Mancano 868 giorni dalla scadenza del Pnrr e – dati dell’ufficio parlamentare di bilancio alla mano – l’Italia deve prepararsi realmente a fare i conti con i ritardi del Piano.
Per quanto abbia ricevuto fino a questo momento, scrive il Messaggero, tutte le tranche di pagamento richieste all’Unione europea, l’orizzonte del Recovery sta infatti mutando e, nel 2024, dalla predominanza della fase di assegnazione delle risorse dei progetti (in cui non si è a un così cattivo punto, con oltre il 67% dei fondi allocati) passerà a quella della messa a bando e dell’assegnazione dei lotti, della realizzazione delle opere e del collaudo.
In altri termini dovrà cominciare l’attesa “messa a terra” del Recovery.
Il governo, consapevole delle criticità che attanagliano i soggetti attuatori (dagli Enti locali alle imprese, sino ai centri di spesa dei ministeri), sta infatti preparando un nuovo decreto che dopo qualche rinvio potrebbe arrivare in Consiglio dei ministri già questa settimana.
L’idea è imporre un cambio di passo significativo dato che (gli ultimi dati disponibili fanno riferimento a novembre 2023) il 75% delle 231.
140 opere monitorabili attraverso la piattaforma ReGis registrano qualche tipo di ritardo.

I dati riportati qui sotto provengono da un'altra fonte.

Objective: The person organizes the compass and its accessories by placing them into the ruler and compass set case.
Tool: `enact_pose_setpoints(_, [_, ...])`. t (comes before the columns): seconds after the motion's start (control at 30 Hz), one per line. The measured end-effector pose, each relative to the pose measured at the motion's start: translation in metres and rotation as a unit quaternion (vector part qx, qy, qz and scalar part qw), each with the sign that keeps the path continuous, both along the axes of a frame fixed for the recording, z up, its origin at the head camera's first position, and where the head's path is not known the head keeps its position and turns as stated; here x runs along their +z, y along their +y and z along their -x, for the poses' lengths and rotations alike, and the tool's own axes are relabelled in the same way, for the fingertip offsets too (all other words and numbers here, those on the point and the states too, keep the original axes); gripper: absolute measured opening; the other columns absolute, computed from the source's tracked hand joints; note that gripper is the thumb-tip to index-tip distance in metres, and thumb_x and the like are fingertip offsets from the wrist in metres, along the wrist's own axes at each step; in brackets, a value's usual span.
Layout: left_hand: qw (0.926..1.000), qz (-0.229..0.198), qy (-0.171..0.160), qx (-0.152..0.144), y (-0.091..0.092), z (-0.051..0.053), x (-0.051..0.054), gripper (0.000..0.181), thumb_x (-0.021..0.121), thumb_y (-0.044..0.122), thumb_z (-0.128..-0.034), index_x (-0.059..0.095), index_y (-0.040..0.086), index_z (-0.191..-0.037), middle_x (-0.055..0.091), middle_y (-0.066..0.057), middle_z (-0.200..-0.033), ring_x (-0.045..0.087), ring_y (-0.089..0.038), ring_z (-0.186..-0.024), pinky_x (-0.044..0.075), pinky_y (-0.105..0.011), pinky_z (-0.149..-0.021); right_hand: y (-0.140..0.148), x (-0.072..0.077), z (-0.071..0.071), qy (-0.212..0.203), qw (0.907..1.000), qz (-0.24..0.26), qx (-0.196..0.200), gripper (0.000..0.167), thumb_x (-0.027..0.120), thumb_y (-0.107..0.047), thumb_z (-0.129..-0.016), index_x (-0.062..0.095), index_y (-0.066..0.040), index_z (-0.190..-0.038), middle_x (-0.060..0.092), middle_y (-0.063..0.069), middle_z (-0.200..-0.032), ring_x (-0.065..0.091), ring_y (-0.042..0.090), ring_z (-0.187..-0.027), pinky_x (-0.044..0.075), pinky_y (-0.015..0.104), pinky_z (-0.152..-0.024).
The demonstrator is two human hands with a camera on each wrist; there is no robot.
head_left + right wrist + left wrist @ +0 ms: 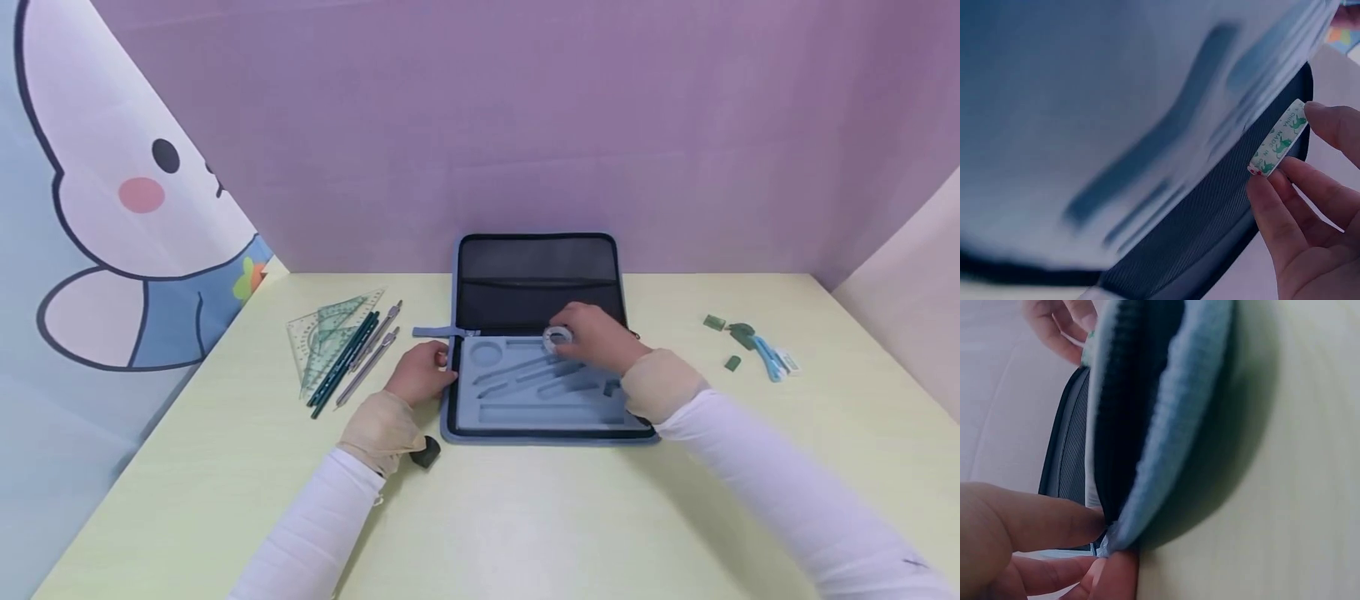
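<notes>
A blue zip case (542,304) lies unfolded on the table, its dark mesh lid leaning back. Its lower half holds a light blue tray (468,417) with shaped recesses. Above the tray's upper middle, my right hand (597,335) grips a small roll of tape (548,342) by its edges. The right wrist view shows green print on the core of the tape roll (1280,139), between thumb and fingers. At the case's left edge is my left hand (418,375); in the left wrist view its thumb and fingers pinch the case's zipped rim (1116,532).
Clear set squares (303,333), dark pencils (342,364) and two metal compasses (367,367) lie left of the case. A small black object (426,452) sits by the left wrist. To the right are small green pieces (714,322), a light blue item (768,358) and a white block (789,361).
</notes>
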State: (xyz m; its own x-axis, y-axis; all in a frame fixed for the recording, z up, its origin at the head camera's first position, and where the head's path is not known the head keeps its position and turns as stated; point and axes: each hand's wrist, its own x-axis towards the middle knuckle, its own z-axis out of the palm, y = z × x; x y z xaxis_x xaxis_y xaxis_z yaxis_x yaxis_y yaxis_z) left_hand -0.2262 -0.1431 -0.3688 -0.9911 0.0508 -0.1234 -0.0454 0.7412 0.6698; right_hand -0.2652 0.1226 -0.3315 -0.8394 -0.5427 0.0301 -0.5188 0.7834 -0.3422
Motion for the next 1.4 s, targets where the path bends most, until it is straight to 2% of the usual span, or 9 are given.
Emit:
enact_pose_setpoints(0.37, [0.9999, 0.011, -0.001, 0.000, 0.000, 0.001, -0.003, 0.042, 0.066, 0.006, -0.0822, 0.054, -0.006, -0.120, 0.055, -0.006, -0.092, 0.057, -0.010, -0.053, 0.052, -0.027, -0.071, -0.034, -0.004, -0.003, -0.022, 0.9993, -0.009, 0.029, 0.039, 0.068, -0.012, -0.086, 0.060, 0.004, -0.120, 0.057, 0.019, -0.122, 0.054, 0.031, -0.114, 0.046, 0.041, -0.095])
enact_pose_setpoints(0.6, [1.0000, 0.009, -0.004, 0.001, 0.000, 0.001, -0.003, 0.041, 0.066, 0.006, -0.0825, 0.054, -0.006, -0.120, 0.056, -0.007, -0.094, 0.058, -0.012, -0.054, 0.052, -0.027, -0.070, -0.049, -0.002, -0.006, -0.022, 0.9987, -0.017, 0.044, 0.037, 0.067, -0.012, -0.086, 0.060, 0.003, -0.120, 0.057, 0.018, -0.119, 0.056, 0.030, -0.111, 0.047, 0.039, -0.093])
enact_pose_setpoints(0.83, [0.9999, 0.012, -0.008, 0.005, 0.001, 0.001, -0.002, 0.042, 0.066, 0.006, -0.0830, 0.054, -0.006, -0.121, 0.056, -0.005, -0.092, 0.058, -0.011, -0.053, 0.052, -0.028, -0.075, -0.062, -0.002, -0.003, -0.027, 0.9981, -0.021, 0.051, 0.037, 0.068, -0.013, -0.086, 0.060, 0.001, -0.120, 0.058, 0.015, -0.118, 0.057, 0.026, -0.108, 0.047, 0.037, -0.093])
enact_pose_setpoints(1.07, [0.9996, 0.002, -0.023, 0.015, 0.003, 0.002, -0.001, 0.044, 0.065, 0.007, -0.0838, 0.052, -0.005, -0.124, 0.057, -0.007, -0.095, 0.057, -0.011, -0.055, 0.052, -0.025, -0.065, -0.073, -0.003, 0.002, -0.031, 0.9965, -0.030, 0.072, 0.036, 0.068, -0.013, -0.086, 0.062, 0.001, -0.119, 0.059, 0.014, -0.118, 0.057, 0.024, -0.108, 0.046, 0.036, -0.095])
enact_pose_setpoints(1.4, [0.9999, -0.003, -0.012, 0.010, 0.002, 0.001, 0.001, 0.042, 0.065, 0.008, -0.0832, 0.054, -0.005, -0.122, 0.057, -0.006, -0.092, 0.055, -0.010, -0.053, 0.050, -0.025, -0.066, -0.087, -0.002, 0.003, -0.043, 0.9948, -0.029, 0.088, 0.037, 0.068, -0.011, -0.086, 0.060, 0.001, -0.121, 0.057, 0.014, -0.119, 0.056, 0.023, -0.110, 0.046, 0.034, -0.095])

Le regioni del Sud sono infatti quelle che incontrano le maggiori difficoltà.
Non è un caso che il decreto Pnrr in arrivo insisterà molto sull’uso corretto della piattaforma ReGis, quella che censisce gli interventi ed è criticatissima soprattutto dai piccoli Comuni che la giudicano di difficile utilizzo.
Un meccanismo di controllo più stringente che, qualora accertasse un ritardo, consentirebbe l’imposizione di sanzioni o la revoca totale o parziale del finanziamento.